By James L. Morrisson


God "is able to do immeasurably more than all we ask or imagine, according to his power that is at work within us." (Ephesians 3:20).


A. Introduction

     My wife and I have been married for over 61 years. We are more deeply in love with each other, and have more joy, than ever before in our lives.

     When a friend (whose marriage is troubled at this time) asked what our secret was we both thought, and then both realized that there is no secret. It is simply the unmerited favor of God.

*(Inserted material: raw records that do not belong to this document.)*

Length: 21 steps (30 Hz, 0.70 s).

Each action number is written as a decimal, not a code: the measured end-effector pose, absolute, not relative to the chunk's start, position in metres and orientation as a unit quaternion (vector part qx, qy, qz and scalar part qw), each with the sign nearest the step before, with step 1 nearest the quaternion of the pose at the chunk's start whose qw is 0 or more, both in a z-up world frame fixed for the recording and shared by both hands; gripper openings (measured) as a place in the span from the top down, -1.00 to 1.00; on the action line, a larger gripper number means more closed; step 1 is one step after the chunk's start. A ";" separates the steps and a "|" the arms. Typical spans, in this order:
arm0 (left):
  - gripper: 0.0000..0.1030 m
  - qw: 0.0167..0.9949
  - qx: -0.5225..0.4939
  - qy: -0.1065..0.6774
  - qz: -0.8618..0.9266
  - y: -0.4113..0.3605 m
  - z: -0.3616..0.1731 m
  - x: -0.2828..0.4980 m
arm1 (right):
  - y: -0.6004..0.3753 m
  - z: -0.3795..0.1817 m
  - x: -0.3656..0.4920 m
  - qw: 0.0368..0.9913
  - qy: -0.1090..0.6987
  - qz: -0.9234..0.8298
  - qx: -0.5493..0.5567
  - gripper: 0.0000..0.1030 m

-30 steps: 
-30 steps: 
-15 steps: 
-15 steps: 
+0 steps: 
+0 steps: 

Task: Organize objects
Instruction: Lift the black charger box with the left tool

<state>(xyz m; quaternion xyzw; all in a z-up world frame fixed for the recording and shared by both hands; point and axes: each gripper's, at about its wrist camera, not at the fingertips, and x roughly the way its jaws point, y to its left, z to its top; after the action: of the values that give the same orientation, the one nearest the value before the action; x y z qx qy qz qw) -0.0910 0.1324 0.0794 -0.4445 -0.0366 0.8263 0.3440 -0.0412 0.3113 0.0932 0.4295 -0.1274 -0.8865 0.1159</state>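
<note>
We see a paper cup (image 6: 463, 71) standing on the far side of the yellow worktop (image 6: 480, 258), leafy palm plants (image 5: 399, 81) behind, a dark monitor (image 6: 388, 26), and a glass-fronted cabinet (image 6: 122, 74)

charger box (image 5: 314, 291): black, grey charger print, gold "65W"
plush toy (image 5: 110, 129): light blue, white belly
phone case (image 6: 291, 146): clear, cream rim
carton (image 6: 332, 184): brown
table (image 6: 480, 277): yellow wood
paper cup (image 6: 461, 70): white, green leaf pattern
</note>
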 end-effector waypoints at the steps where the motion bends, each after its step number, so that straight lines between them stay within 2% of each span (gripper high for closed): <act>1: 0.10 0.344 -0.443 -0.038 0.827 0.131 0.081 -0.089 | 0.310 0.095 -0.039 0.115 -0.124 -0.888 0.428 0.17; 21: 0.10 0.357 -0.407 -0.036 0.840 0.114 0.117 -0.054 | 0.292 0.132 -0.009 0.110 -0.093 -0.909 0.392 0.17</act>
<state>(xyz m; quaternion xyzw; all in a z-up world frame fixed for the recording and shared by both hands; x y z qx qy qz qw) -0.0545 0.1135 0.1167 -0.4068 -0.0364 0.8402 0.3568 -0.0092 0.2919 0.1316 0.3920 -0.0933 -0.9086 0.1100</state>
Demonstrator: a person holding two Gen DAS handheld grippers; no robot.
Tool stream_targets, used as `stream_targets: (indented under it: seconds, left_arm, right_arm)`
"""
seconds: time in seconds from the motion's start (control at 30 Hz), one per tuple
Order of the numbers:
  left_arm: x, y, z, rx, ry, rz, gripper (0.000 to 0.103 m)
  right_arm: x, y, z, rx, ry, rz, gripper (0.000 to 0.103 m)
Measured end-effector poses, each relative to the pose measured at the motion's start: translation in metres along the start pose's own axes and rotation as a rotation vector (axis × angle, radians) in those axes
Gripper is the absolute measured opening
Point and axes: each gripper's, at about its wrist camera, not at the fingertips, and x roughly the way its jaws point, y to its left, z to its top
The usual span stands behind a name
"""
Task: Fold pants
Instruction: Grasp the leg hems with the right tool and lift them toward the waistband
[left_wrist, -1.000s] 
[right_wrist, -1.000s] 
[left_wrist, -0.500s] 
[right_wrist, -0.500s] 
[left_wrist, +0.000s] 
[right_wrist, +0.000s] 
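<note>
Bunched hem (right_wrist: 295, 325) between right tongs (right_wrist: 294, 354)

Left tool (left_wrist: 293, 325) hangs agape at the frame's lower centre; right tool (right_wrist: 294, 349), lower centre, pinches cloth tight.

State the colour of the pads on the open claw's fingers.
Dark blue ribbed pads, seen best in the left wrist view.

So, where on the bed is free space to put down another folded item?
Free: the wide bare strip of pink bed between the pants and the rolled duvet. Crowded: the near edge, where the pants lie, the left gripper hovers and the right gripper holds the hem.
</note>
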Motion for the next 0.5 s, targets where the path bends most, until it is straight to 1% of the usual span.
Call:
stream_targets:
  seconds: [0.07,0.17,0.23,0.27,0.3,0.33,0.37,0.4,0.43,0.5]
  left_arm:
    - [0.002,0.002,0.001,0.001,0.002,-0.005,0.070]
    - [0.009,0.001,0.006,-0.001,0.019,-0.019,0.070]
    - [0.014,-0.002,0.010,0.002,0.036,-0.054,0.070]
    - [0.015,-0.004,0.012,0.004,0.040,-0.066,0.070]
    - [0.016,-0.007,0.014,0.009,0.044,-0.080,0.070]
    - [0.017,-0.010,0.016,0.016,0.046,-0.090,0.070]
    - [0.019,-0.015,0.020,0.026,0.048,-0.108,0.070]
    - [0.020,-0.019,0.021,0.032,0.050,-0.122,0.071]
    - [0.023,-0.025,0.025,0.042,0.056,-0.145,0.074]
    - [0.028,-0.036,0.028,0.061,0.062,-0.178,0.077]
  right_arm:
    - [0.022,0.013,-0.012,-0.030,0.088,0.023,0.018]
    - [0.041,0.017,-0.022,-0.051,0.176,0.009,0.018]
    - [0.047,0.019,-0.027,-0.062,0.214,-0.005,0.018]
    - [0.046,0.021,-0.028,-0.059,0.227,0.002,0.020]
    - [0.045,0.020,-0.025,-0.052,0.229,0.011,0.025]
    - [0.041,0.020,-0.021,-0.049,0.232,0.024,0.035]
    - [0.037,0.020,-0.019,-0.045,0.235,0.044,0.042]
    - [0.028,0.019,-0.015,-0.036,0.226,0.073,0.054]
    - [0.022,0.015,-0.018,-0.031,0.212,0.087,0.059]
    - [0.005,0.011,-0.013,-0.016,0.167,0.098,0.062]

     We have done some good things in our marriage. We have worked on it, and, I hope, shown some wisdom. We have had a sense of commitment. We can perhaps encourage other married couples to do likewise. We have also done some very bad things, and we can warn others to avoid them. But basically, nothing that we have done or not done can explain the blessings we now have. They are simply God's unmerited favor.

     We are also in surprisingly good health for two octogenarians. We both look younger than our age. People are astonished that my wife, Frances, is in her 80s. She looks much younger, and is a beautiful woman. We have all our faculties, our minds are still functioning, we keep pretty active and, I hope and believe, are growing spiritually. Again, we have done some good things, but basically we see this also as the unmerited favor of God.

     Psalm 103:2 says, "Praise the Lord, O my soul, and forget not all his benefits." I think it is very important for all of us to recognize the blessings God has given us, and to be constantly thankful for them. God does not treat us as we deserve (Psalm 103:10). He blesses us "immeasurably more than all we ask or imagine" (Ephesians 3:20). All we can do is be thankful and praise such a loving and generous God. (Unless otherwise noted, Scriptures are from the New International Version, and any emphasis has been added.)

     In this paper I want to explore some of the Scriptural basis for God's bounty to us.


B. The Grace of God

     Grace, charis (Strong's #5485), is a basic Christian concept.

"In the New Testament, 'grace' is a word of central importance - the keyword, in fact, of Christianity. Grace is what the New Testament is all about. Its God is 'the God of all grace' (1 Pet. 5:10); its Holy Spirit is 'the Spirit of grace' (Heb 10:29); and all the hopes that it sets forth rest upon 'the grace of the Lord Jesus' (Acts 15:11).....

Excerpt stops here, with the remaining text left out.